After sending him that text saying I needed to cease communication because I couldn't handle the sadness anymore, I haven't heard anything back, so I'm assuming he got the message. I still can't believe we're in this terrible place now. He was supposed to be it for me. We were supposed to be it for each other. Now it's all in tatters and having any communication with him upsets me so much that I just want to die. 

This is one of those scenarios where love really isn't enough. So much is missing from our relationship, really key stuff, and we can't go on without it. I'm just so sad that it seems so impossible. I keep using my sense of humour to try and bring back some normality in my life, but even that is just a thin veil and I'm struggling to cope under the weight of my emotions. Hearing from him keeps the wound open, and I need to shut it to move on. But even the idea of moving on is sad because it means I have to admit to myself that it truly is over, and it hurts so much. 

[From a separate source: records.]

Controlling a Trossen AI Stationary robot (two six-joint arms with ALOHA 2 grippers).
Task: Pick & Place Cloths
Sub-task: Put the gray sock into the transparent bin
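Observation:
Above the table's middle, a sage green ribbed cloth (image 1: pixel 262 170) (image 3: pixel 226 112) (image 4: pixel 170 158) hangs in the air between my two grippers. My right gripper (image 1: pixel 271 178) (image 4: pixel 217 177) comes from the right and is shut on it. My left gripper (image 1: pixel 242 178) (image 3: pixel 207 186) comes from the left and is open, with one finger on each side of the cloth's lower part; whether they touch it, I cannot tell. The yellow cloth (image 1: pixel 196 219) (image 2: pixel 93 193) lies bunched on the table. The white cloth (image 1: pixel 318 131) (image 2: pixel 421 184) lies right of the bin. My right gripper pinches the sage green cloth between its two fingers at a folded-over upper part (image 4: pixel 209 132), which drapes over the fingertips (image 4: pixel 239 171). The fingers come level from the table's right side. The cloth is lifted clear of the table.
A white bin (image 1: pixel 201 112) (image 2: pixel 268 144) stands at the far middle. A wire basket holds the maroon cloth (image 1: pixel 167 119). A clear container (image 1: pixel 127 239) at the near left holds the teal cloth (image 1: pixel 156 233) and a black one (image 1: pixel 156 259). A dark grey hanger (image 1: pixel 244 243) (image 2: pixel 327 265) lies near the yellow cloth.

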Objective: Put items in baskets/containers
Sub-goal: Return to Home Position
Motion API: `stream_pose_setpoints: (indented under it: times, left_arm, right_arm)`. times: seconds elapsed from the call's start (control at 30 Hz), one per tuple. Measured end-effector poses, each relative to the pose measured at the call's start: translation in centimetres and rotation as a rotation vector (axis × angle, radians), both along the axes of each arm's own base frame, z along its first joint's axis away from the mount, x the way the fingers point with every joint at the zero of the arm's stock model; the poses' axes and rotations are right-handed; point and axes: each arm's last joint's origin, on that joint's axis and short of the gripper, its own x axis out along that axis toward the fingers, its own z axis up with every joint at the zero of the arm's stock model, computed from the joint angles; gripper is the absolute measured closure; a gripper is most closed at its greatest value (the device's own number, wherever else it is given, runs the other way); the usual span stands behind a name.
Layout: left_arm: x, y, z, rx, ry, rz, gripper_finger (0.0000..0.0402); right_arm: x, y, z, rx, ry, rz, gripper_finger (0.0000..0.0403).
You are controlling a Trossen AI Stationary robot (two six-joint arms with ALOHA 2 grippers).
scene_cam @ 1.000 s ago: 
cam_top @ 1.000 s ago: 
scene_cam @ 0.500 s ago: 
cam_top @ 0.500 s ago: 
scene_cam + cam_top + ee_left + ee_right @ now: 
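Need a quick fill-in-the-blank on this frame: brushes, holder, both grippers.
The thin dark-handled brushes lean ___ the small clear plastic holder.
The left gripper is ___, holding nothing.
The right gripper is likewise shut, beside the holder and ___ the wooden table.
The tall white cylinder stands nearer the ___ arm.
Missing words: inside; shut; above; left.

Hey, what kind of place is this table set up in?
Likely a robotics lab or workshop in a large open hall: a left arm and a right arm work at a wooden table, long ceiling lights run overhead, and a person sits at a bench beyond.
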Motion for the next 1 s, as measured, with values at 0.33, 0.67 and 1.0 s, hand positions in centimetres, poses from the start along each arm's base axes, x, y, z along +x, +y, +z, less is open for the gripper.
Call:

Sorry - I've gone off on a tangent. I'm just so sad.


----------



## HM3 (Aug 18, 2010)

Hey,

Really sorry to hear of your situation. I think you're right about ceasing communication, that coupled with a few weeks away from your husband will help you think clearer.

Take care of yourself.


----------



## AFEH (May 18, 2010)

Healingme, I didn’t communicate with my wife for 6 months after we separated. After that time I tried to open up the lines of communication but each time I did I got burned.

I’m just glad that we have at the moment agreed to divorce amicably and that’ll be after two years mutually agreed separation. I wont need to communicate with her again until Sep 2011 and we should be divorced by May 2012.

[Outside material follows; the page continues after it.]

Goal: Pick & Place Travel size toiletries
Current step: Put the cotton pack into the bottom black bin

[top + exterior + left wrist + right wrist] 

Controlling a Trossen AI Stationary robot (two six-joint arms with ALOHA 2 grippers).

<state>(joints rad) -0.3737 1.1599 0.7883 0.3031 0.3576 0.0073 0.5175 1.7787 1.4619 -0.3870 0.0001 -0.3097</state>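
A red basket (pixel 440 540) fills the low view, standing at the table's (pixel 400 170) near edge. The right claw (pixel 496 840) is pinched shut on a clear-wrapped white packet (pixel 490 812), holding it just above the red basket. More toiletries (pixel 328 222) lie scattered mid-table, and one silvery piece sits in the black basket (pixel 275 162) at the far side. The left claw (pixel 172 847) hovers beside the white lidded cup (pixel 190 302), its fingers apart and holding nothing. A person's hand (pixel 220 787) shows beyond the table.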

Doesn’t mean I’m not sad it’s ended. But ceasing communication has greatly helped me in the first place to somehow understand what happened and why and to come to conclusions and judgements and more lately to understand myself better.

Bob


----------



## healingme (Aug 21, 2010)

I think I may have shot myself in the foot with the ceasing communication. I told him I needed to cease communication unless it's about selling the house. In the last few days I've tried contacting him several times in regards to some other matters - my Dad's old car is still at the house and I've advertised it and he said he'd take care of selling it for me because he's still at the house and someone texted me asking about it so I've asked him if he's heard from the other guy who was interested in it and asked if I could give this guy his mobile number but he responded to only half of what I was asking and nothing at all since then. Also, one of the cats had to go to the vet on Saturday unexpectedly and he had said he'd split the vet bills with me. So I've tried texting, calling and emailing at both his home and work addresses to talk to him about these matters and he is not replying to me. 

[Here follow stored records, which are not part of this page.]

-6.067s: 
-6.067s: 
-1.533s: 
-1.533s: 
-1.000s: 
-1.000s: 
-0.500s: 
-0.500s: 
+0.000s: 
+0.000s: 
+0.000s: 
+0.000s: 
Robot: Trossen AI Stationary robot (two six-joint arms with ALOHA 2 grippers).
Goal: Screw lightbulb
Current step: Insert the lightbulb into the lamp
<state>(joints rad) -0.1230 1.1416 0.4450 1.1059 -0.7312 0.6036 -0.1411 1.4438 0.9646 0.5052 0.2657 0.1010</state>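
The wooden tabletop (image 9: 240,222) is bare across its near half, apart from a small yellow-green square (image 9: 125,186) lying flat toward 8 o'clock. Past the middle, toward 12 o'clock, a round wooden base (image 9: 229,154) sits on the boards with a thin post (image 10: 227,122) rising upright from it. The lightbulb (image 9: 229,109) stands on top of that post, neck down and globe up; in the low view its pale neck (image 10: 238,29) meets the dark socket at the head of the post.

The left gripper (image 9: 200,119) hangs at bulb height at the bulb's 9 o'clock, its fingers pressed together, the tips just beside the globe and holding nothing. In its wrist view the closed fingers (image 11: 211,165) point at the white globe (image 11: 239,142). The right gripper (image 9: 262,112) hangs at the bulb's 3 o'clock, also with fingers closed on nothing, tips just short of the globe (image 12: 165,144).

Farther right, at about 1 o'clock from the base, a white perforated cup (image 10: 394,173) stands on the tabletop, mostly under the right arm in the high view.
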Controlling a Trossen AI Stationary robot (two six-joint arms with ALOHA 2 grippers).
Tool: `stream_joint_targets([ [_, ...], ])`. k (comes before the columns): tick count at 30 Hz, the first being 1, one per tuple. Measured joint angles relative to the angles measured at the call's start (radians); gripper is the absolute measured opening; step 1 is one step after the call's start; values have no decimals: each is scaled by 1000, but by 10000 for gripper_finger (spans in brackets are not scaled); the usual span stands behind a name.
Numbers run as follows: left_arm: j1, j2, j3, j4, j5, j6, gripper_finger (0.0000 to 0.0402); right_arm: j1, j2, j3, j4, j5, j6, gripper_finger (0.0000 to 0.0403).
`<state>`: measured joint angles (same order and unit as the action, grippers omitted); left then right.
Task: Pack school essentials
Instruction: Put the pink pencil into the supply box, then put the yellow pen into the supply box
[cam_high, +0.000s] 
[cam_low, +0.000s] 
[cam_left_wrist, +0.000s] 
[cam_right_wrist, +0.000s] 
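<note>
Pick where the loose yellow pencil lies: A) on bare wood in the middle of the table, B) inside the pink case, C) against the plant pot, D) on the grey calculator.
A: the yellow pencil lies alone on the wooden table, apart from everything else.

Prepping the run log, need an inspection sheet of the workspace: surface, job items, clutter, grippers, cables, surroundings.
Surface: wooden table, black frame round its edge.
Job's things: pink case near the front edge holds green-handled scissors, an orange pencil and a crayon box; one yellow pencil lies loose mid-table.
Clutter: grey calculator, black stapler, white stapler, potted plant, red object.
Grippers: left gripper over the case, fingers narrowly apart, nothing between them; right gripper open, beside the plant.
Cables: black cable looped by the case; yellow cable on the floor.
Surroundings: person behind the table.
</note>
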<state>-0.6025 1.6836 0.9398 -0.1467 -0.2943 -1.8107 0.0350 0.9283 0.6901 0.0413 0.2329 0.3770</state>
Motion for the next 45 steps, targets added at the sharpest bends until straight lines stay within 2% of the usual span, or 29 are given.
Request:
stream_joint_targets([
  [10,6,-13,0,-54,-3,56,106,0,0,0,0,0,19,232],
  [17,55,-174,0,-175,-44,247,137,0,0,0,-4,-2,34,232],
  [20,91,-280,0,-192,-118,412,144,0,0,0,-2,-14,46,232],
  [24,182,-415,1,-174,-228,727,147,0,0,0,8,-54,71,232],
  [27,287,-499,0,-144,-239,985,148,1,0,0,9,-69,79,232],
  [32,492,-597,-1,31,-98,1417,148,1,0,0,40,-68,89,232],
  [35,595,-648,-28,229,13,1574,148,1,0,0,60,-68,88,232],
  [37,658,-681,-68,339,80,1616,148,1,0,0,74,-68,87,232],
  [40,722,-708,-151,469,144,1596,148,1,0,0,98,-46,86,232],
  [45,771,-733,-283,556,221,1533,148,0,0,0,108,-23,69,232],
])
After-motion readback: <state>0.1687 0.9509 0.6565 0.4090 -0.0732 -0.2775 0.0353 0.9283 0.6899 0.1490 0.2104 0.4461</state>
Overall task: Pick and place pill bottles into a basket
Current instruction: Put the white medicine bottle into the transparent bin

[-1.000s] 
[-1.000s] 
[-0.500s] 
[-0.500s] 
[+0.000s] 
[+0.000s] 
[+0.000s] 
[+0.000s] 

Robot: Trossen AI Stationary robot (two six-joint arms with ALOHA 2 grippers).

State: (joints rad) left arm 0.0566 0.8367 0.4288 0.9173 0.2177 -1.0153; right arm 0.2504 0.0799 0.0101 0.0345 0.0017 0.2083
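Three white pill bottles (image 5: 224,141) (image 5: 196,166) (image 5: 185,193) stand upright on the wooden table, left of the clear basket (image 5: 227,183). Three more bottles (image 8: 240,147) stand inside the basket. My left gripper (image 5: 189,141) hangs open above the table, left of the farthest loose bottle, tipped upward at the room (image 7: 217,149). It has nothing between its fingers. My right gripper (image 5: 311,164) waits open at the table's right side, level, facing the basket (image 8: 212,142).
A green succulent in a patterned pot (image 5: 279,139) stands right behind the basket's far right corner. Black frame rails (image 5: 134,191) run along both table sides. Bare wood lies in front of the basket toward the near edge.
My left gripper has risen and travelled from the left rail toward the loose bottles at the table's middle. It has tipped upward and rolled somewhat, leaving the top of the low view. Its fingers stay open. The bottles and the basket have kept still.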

I even said in an email "I know I said I needed to cease communication other than about selling the house. What I meant was the calls and texts, visits and chats about casual everyday things, as though nothing has happened. It's very awkward and upsetting for me. This situation is difficult enough as it is without these added complications. Please respond to my texts."

I've been a blend of worried and angry over his lack of communication on these matters. I find few things as infuriating as someone ignoring you, especially when he said he'd help out. For a second I was concerned that he might be sick or had an accident, but the next door neighbour said he'd seen his car at the house and it wasn't there now so I figured he's at work. I'm going a bit crazy over this and the nervous angry butterflies in my stomach are taking over. 

Why does this have to be so hard??? Why can't we just deal with these matters as professional adults? Sorry but really need to vent all this.


----------



## AFEH (May 18, 2010)

healingme said:


> I think I may have shot myself in the foot with the ceasing communication. I told him I needed to cease communication unless it's about selling the house. In the last few days I've tried contacting him several times in regards to some other matters - my Dad's old car is still at the house and I've advertised it and he said he'd take care of selling it for me because he's still at the house and someone texted me asking about it so I've asked him if he's heard from the other guy who was interested in it and asked if I could give this guy his mobile number but he responded to only half of what I was asking and nothing at all since then. Also, one of the cats had to go to the vet on Saturday unexpectedly and he had said he'd split the vet bills with me. So I've tried texting, calling and emailing at both his home and work addresses to talk to him about these matters and he is not replying to me.
> 
> I even said in an email "I know I said I needed to cease communication other than about selling the house. What I meant was the calls and texts, visits and chats about casual everyday things, as though nothing has happened. It's very awkward and upsetting for me. This situation is difficult enough as it is without these added complications. Please respond to my texts."
> 
> ...


It's hard because it's so very emotional. It's hard to deal with as adults .... because it's very emotional.

If we weren’t emotional we’d be like a robot or psychopath.

But it does all pass and our emotions do get back on an even keel. And then the worlds a different place simply because we somehow change and see the world in different ways.

Venting seriously helps the emotions. They do need working through and releasing. That is far better than suppressing.

Bob


----------